(Source material)

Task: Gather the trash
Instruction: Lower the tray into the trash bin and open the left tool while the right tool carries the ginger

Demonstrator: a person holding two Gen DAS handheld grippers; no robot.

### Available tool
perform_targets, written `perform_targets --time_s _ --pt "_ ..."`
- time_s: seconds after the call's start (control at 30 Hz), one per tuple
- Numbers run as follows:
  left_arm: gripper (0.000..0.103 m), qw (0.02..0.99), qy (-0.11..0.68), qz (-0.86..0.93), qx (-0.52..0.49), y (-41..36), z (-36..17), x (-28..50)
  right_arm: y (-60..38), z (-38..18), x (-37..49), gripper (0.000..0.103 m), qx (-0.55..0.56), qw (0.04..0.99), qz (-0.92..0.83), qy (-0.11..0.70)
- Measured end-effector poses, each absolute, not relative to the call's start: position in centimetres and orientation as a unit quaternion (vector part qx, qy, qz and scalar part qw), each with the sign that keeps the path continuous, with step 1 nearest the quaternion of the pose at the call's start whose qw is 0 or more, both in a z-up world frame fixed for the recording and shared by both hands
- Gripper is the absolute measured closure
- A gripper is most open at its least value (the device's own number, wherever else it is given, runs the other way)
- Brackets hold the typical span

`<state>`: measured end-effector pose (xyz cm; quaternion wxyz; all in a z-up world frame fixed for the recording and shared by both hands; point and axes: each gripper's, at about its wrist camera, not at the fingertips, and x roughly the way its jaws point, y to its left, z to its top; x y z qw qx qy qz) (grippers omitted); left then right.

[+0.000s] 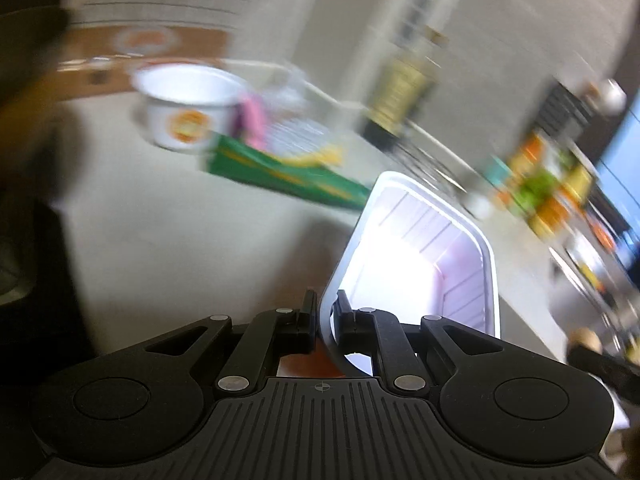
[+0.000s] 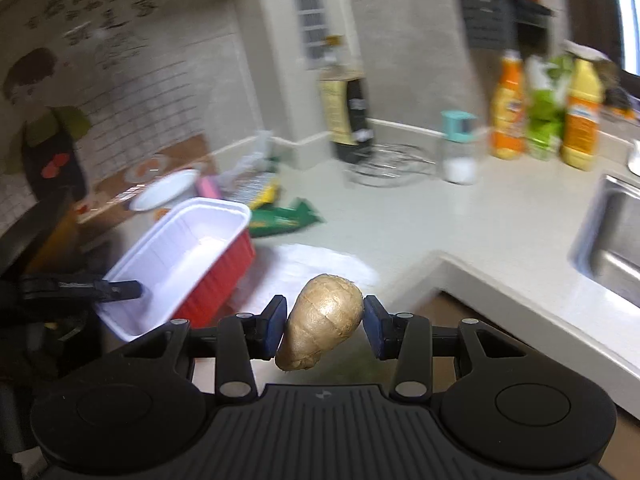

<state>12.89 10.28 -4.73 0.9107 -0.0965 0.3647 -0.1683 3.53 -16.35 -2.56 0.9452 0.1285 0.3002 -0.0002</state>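
My left gripper (image 1: 325,312) is shut on the rim of a red takeaway tray with a white inside (image 1: 432,256) and holds it tilted above the counter. The same tray (image 2: 188,252) shows in the right wrist view, with the left gripper's fingers (image 2: 120,289) clamped on its near rim. My right gripper (image 2: 325,326) is shut on a brown piece of ginger (image 2: 320,320), held off the counter's front edge. More trash lies at the back: a white paper bowl (image 1: 188,108), a green wrapper (image 1: 280,172) and crumpled clear plastic (image 1: 296,136).
A white counter (image 2: 460,216) runs to a steel sink (image 2: 612,248) on the right. A dark bottle (image 2: 348,108), a wire trivet (image 2: 388,164), a jar with a teal lid (image 2: 460,148) and several orange, green and yellow bottles (image 2: 544,112) stand along the back wall.
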Motion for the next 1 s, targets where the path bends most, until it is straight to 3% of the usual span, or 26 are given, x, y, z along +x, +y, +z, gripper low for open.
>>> perform_targets --time_s 0.23,0.5,0.87,1.0 --pt "0.090 0.851 0.466 -0.239 -0.033 -0.9 -10.6 9.7 -24.1 -6.2 -2.0 0.062 0.154 0.934 -0.059 0.316" --pt "0.090 0.762 0.617 -0.192 0.045 -9.9 -26.4 8.8 -31.9 -12.7 -8.4 0.062 0.187 0.901 -0.132 0.370" --pt "0.082 0.729 0.660 -0.180 0.022 -12.7 -41.9 10.7 -36.5 -17.9 -14.7 0.062 0.195 0.861 -0.199 0.426" --pt "0.081 0.742 0.649 -0.171 0.006 -11.5 -44.1 10.4 -36.7 -19.2 -14.7 0.062 0.180 0.858 -0.194 0.441"
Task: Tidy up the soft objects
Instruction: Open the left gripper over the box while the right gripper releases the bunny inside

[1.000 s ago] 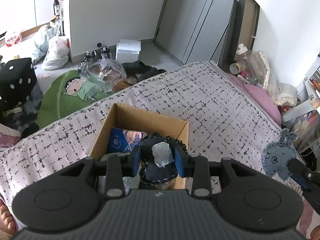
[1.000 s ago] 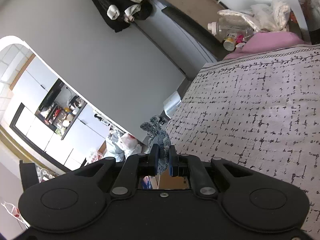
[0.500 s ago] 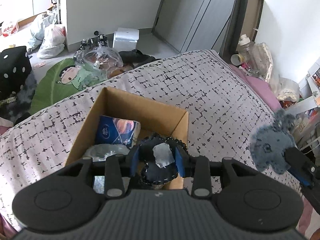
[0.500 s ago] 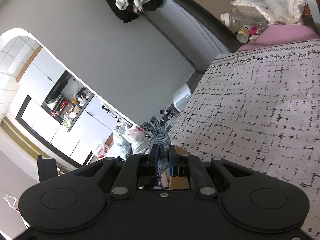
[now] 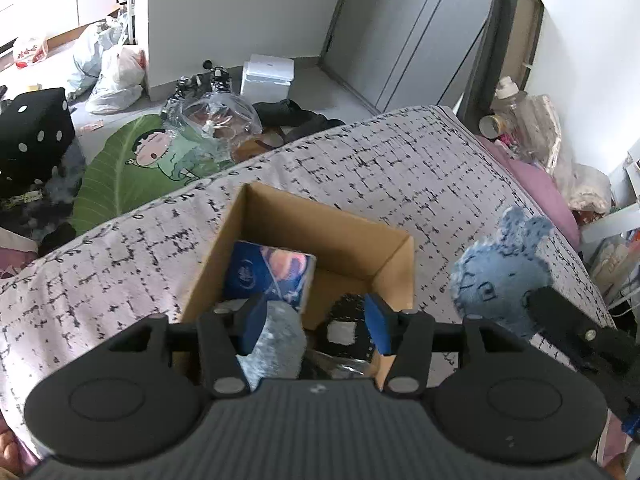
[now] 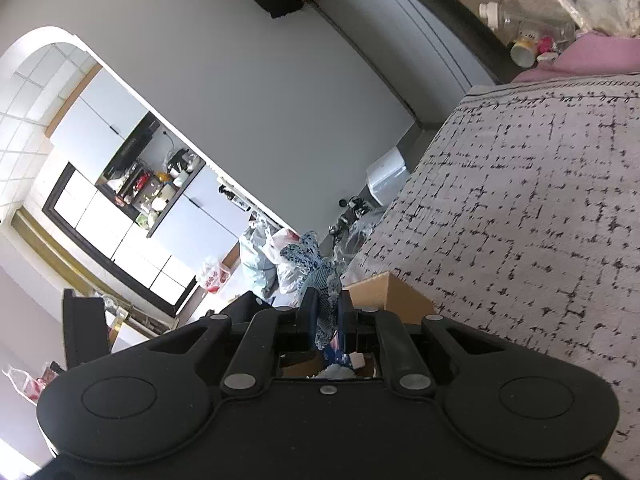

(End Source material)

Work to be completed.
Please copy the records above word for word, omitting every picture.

Answer to the problem.
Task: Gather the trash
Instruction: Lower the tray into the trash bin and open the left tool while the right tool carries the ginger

Demonstrator: a person holding two Gen DAS handheld grippers; no robot.

### Available tool
perform_targets, written `perform_targets --time_s _ --pt "_ ..."`
- time_s: seconds after the call's start (control at 30 Hz), one per tuple
- Numbers run as follows:
  left_arm: gripper (0.000..0.103 m), qw (0.02..0.99), qy (-0.11..0.68), qz (-0.86..0.93), qx (-0.52..0.49), y (-41..36), z (-36..17), x (-28..50)
  right_arm: y (-60..38), z (-38..18), x (-37..49), gripper (0.000..0.103 m), qx (-0.55..0.56), qw (0.04..0.99), qz (-0.92..0.83), qy (-0.11..0.70)
- Measured end-effector poses, each absolute, not relative to the call's start: position in centimetres and orientation as a unit quaternion (vector part qx, qy, qz and scalar part qw), each with the sign that keeps the path continuous, with step 1 nearest the quaternion of the pose at the call's start whose qw is 0 or more, both in a z-up world frame fixed for the recording and shared by both hands
- Gripper is the absolute measured closure
- A gripper is most open at its least value (the device's own number, wherever else it is given, runs the other way)
- Brackets hold the typical span

`<state>`: measured end-effector pose (xyz cm; quaternion wxyz; all in a z-up world frame fixed for the recording and shared by both hands; point and axes: each gripper's, at about its wrist camera, not at the fingertips, and x roughly the way its jaws point, y to its left, z to its top; x y z qw qx qy qz) (grippers omitted); left then right.

[+0.000s] 
[+0.000s] 

<state>12.89 10.28 -4.73 0.9107 -0.0965 0.3647 -0.1683 3.53 -16.35 -2.56 0.9452 0.1285 0.3002 -0.0002</state>
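My left gripper (image 1: 325,312) is shut on the rim of a red takeaway tray with a white inside (image 1: 432,256) and holds it tilted above the counter. The same tray (image 2: 188,252) shows in the right wrist view, with the left gripper's fingers (image 2: 120,289) clamped on its near rim. My right gripper (image 2: 325,326) is shut on a brown piece of ginger (image 2: 320,320), held off the counter's front edge. More trash lies at the back: a white paper bowl (image 1: 188,108), a green wrapper (image 1: 280,172) and crumpled clear plastic (image 1: 296,136).
A white counter (image 2: 460,216) runs to a steel sink (image 2: 612,248) on the right. A dark bottle (image 2: 348,108), a wire trivet (image 2: 388,164), a jar with a teal lid (image 2: 460,148) and several orange, green and yellow bottles (image 2: 544,112) stand along the back wall.
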Motion for the next 1 s, targets where the path bends most, until it is straight to 3% of the usual span, or 26 are given, x, y, z along +x, +y, +z, gripper low for open.
>>> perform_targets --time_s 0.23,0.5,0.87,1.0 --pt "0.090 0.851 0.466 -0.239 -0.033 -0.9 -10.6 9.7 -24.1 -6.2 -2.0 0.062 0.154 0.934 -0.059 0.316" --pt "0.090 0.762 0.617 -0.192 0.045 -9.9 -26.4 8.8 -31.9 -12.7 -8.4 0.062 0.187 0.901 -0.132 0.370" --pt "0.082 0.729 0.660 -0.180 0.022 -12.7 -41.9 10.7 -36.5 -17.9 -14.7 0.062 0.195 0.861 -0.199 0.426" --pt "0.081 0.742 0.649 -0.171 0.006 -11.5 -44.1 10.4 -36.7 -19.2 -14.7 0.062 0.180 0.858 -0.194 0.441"
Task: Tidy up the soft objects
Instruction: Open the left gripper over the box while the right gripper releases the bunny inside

[1.000 s ago] 
[1.000 s ago] 
[0.500 s ago] 
[0.500 s ago] 
[now] 
[now] 

This output completes the exercise.